Гелимер, хоть и был правнуком Гейзериха, на свою беду, не унаследовал дипломатических талантов прадеда. Его реакция на предложение Юстиниана была поистине варварской. Ввиду возникновения угрозы вмешательства Константинополя и попытки «ромеев» посредством внешнего давления возвратить к власти в Карфагене партию Ильдериха (очевидно, крайне малочисленную), Гелимер распорядился ослепить томившегося в заключении Гоамера. Ослепление (заимствованное, видимо, у Сасанидов — если верить труду Прокопия Кесарийского «Война с персами») было крайне жестоким способом исключить члена царствующего дома из линии престолонаследия. С тех пор оно практиковалось очень часто и повсюду — от Константинополя до Киева, от дворцов «ромейских» самодержцев и до ставок ханов Золотой Орды. Подобное зверство придало последнему вандальскому царю черты садиста-декадента, лишив его раз и навсегда надежды сохраниться в памяти потомков в качестве вандальского Тотилы или хотя бы вандальского Тейи. Гелимер повелел также усилить охрану Оагейса и старца Ильдириха, опасаясь их освобождения из-под стражи заговорщиками силой либо путем подкупа тюремщиков.

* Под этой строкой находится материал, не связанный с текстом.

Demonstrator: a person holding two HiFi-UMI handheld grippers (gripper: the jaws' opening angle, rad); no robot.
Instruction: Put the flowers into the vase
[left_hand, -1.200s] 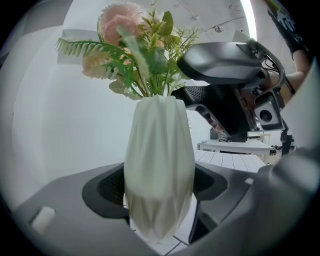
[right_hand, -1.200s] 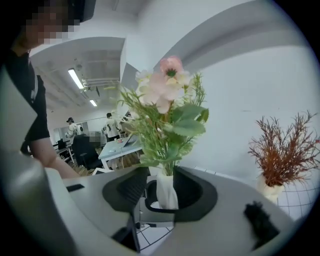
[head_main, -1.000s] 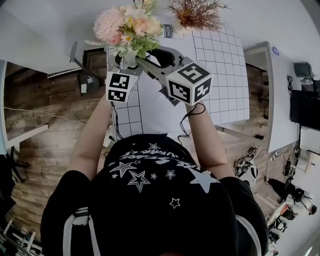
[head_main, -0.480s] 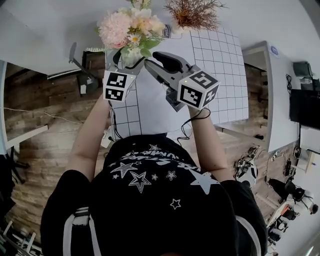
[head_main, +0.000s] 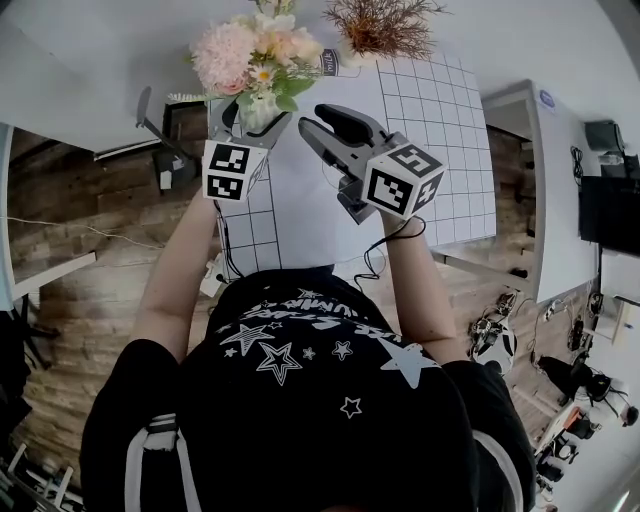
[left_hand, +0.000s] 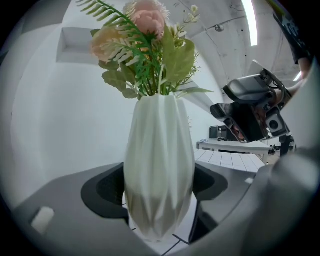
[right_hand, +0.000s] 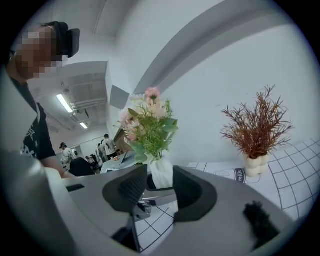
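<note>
Evidently the placing step is done or nearly so: the pink-and-peach flowers (head_main: 255, 55) stand w/ their stems down the neck of the white faceted vase (left_hand: 159, 150), which sits upright on the gridded white table (head_main: 440, 150). The left gripper (left_hand: 159, 195) is clamped round the vase's lower body, 1 pad on each side, steadying it. The right gripper (right_hand: 160, 192) hangs just beside the flowers, on the person's right, jaws apart w/ nothing between them; through the gap its own view shows only the vase farther off. A dried reddish plant (right_hand: 257, 125) in a small white pot stands well apart toward the back of the table. Judging by this, what's left is the release: the left gripper should open slowly & back off level so the tall, prob. top-heavy vase doesn't tip. If any stem leans, the right gripper could nudge it 1st.
</note>
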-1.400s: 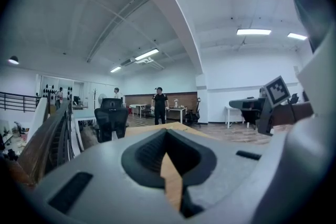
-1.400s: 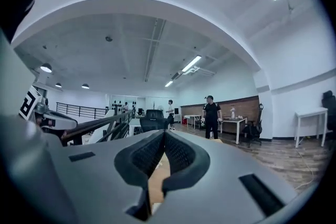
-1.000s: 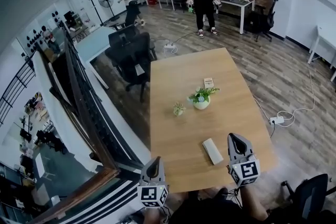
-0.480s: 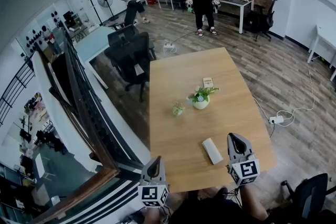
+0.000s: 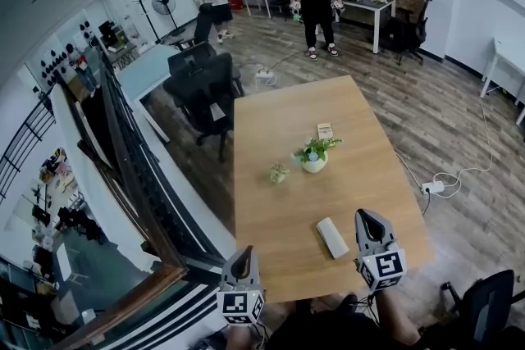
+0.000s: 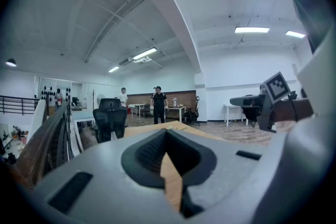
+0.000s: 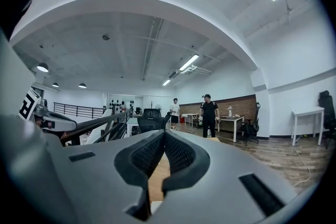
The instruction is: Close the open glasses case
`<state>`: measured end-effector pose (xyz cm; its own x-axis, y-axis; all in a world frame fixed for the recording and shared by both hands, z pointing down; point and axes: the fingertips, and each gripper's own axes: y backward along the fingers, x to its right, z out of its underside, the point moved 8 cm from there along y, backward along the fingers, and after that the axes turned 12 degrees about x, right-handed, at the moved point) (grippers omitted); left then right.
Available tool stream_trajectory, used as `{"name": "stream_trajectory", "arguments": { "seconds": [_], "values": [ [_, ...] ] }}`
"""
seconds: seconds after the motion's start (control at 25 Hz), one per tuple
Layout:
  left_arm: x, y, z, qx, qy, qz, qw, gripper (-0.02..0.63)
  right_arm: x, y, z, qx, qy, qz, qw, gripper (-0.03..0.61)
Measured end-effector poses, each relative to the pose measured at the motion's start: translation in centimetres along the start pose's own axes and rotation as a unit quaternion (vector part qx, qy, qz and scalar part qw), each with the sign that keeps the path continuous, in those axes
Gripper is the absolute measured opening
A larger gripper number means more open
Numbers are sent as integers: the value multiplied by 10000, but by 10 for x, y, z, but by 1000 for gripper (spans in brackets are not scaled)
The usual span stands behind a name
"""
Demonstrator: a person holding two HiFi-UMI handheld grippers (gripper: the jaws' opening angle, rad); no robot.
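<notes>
Case (image 5: pixel 332 236) lies flat on the table (image 5: pixel 279 111) near its front edge, just left of the right gripper (image 5: pixel 363 215) and not touching it; whether its lid is open cannot be told. The left gripper (image 5: pixel 244 252) is at the table's front left corner, and both grippers have their jaws pressed together, empty. A big plant (image 5: pixel 314 153), a small plant (image 5: pixel 280 171) and a box (image 5: pixel 326 129) stand farther back, well apart from the case.

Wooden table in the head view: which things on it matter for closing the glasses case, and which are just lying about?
For the job: white oblong glasses case; left gripper and right gripper, both shut and empty.

Lying about: leafy plant in a round white pot; small green plant; small flat tan box.
</notes>
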<state>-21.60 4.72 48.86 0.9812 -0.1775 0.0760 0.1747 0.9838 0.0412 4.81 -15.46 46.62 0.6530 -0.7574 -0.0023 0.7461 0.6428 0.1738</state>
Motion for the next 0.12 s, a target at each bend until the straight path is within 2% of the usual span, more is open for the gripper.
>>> {"name": "stream_trajectory", "arguments": {
  "seconds": [0.12],
  "values": [
    [0, -2, 0, 7, -10, 10, 10000, -2, 1, -2, 1, -5, -3, -8, 10000, 15]
  ]
}}
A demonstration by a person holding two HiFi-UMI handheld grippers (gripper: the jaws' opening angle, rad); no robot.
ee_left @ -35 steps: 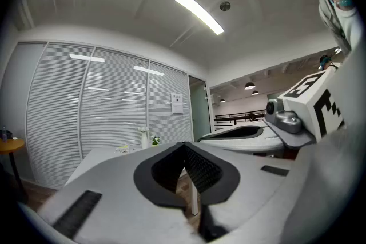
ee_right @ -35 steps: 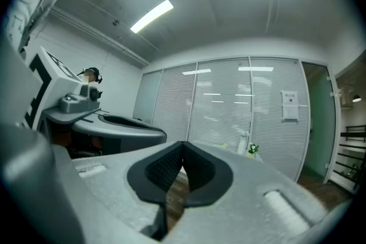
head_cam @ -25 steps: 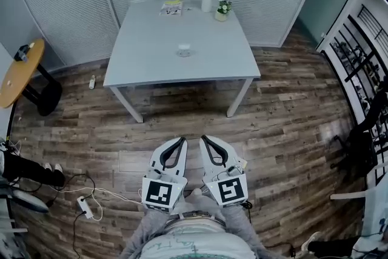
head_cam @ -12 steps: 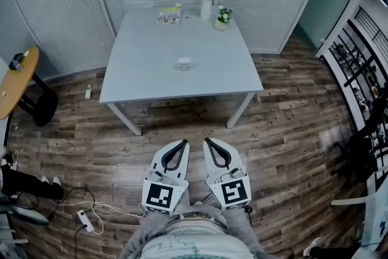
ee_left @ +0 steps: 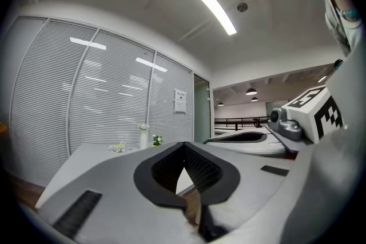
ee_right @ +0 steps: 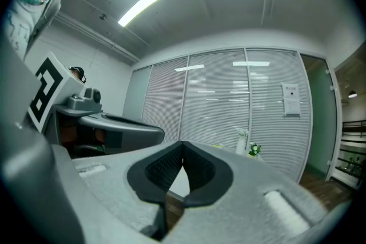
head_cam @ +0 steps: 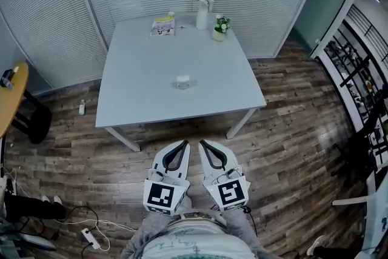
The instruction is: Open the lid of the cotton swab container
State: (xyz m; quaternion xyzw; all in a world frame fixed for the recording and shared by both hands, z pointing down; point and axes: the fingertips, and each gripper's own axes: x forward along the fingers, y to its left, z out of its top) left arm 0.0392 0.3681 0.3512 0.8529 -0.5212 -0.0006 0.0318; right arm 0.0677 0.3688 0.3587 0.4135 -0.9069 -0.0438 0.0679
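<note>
Both grippers are held level and side by side, close in front of the person's body. The tips are pointed toward the counter. They are positioned over the wooden floor, short of the counter's near edge.

The left gripper is seen with its jaws pressed together at the tip and nothing between them. The right gripper is closed in the same way and is empty. In each gripper view only a narrow gap is left behind the meeting pads, through which the counter's edge and the floor are glimpsed.

The container is located near the middle of the counter, standing alone and well apart from both grippers. It is shown too small for its lid to be judged.

At the counter's far edge a bottle, a small plant and a leaflet are noted; the leaflet's print cannot be read.

The hands holding the grippers are hidden beneath the marker cubes. The container is not made out in either gripper view. A round side table is cut off at the left edge of the head view.
</note>
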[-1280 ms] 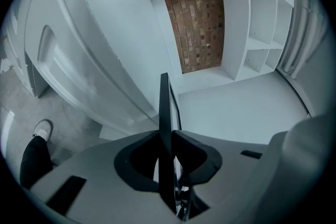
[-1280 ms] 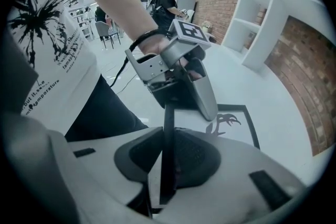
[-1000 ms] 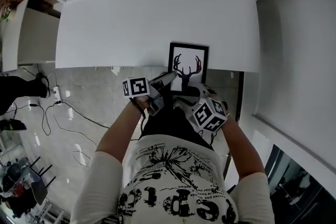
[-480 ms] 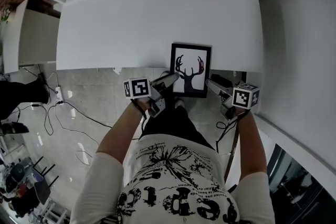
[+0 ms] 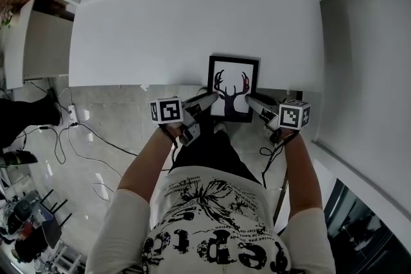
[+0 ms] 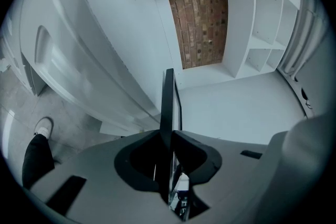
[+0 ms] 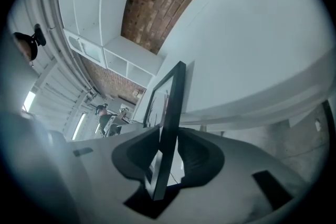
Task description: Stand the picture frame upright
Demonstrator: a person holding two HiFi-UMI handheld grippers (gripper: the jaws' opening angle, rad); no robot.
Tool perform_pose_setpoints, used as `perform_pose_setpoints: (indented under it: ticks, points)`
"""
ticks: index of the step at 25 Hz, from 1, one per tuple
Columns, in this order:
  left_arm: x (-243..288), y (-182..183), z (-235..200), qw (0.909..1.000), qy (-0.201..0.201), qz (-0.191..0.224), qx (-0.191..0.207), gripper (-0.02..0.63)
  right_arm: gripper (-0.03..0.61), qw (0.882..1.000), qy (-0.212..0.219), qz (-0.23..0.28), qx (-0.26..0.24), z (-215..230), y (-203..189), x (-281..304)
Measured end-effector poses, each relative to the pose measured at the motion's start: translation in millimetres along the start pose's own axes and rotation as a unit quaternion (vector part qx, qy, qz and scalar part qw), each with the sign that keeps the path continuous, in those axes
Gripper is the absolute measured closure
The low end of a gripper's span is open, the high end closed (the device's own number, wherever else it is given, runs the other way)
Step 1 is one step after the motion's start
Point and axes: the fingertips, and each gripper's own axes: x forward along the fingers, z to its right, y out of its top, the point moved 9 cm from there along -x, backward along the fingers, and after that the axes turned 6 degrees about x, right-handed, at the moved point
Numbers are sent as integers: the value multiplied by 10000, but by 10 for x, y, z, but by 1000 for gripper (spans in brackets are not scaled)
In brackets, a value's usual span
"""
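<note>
Head view: the left gripper (image 5: 210, 98) is clamped on the left edge of the picture frame (image 5: 233, 88). The black rim runs straight out from between its jaws, pinched at the tips. The frame spans the gap between the two grippers at the near edge of the white table (image 5: 192, 22), antlered print facing up toward the camera. The right gripper (image 5: 250, 99) has just been closing its jaws. They now sit narrow on the frame's right edge, both pads against it.
</note>
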Motion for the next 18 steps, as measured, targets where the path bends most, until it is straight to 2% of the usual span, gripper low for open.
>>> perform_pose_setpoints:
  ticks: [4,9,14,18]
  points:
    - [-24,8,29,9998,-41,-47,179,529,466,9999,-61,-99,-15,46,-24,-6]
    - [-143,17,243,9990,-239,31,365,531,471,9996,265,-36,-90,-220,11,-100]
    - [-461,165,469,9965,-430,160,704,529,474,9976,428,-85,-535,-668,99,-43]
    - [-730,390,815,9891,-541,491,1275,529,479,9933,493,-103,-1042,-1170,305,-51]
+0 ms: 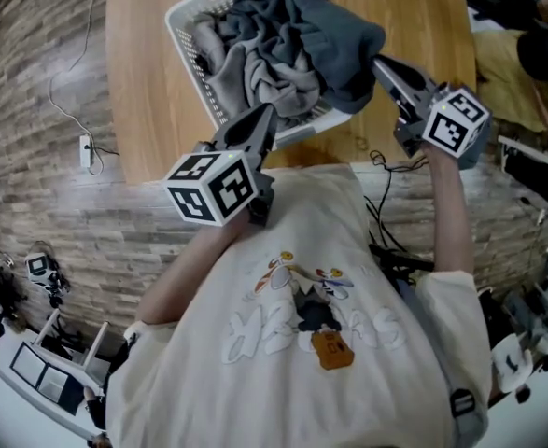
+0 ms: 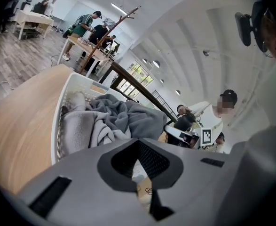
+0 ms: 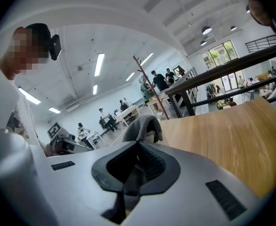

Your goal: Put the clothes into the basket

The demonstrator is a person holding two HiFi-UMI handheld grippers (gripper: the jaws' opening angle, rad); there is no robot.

Между тем севаст Юстиниан, терпеливо ожидая окончательного умиротворения своей собственной, огромной, державы, продолжал переписываться с Гелимером (и не только с ним одним). Шестьдесят православных епископов, сосланных вандальским царем на Сардинию, и их представители в царствующем граде на Босфоре показали августу Второго Рима, сколько пользы можно извлечь из окончательного отчуждения влиятельных изгнанников от их монарха и из превращения их, пребывающих в ссылке, в активных и непримиримых оппозиционеров. Юстиниан предложил Гелимеру выслать старого Ильдериха, коль скоро тот лишен всякой надежды быть возвращенным на престол, во имя Божие, в град его юности — Константинополь. Там, в «столице мира», достопочтенному старцу будет обеспечен надлежащий уход вплоть до его уже недалекой кончины. А ослепленный Гоамер, естественно, не представляющий для Гелимера больше никакой угрозы, с превеликою охотою сопроводит своего уставшего от бремени земных забот монарха и сородича в Царьград.
Подобного нахальства Гелимер никак не мог стерпеть. Первое письмо Юстиниана он просто оставил без ответа (возможно, укрепляя свою власть сразу после переворота, узурпатор счел, что переписка подождет). Теперь же у него нашлось время продиктовать ответное послание. Причем такое, чтобы, по его прочтении, Юстиниан «усёк», что «вандал сер, да ум у него не чёрт съел». Мол, как бы хорошо «ромеи» у себя в Константинополе ни разбирались в хитросплетениях законов, у вандалов последнее слово все еще остается за народом. А народ — на стороне Гелимера. Он в этом уверен. То, что послание начиналось со слов «ЦАРЬ Гелимер ИМПЕРАТОРУ (т. е. «ЦАРЮ ЦАРЕЙ», согласно тогдашним понятиям о ранжире титулов правящих монархов. — В. А.) Юстиниану», вовсе не выражало подчиненность автора послания его адресату, в отличие от посланий Гильдериха (даже чеканившего, как указывалось выше, будучи царем суверенного государства вандалов, серебряные монеты с профилем константинопольского императора Юстина). Гелимер ссылался на старое доброе германское народное право отрешать от власти неспособного, опасного для существования народного сообщества, вождя. После смещения неспособного к правлению Ильдериха, он, Гелимер, взошел на престол, будучи, к тому же, согласно правилам престолонаследия, установленным Гейзерихом, первым в очереди соискателей престола, как старейший всех годами. Следовательно, он не совершил никаких противоправных действий, вообще же вандалы энергично воспротивятся любым попыткам внешнего вмешательства в их внутренние дела.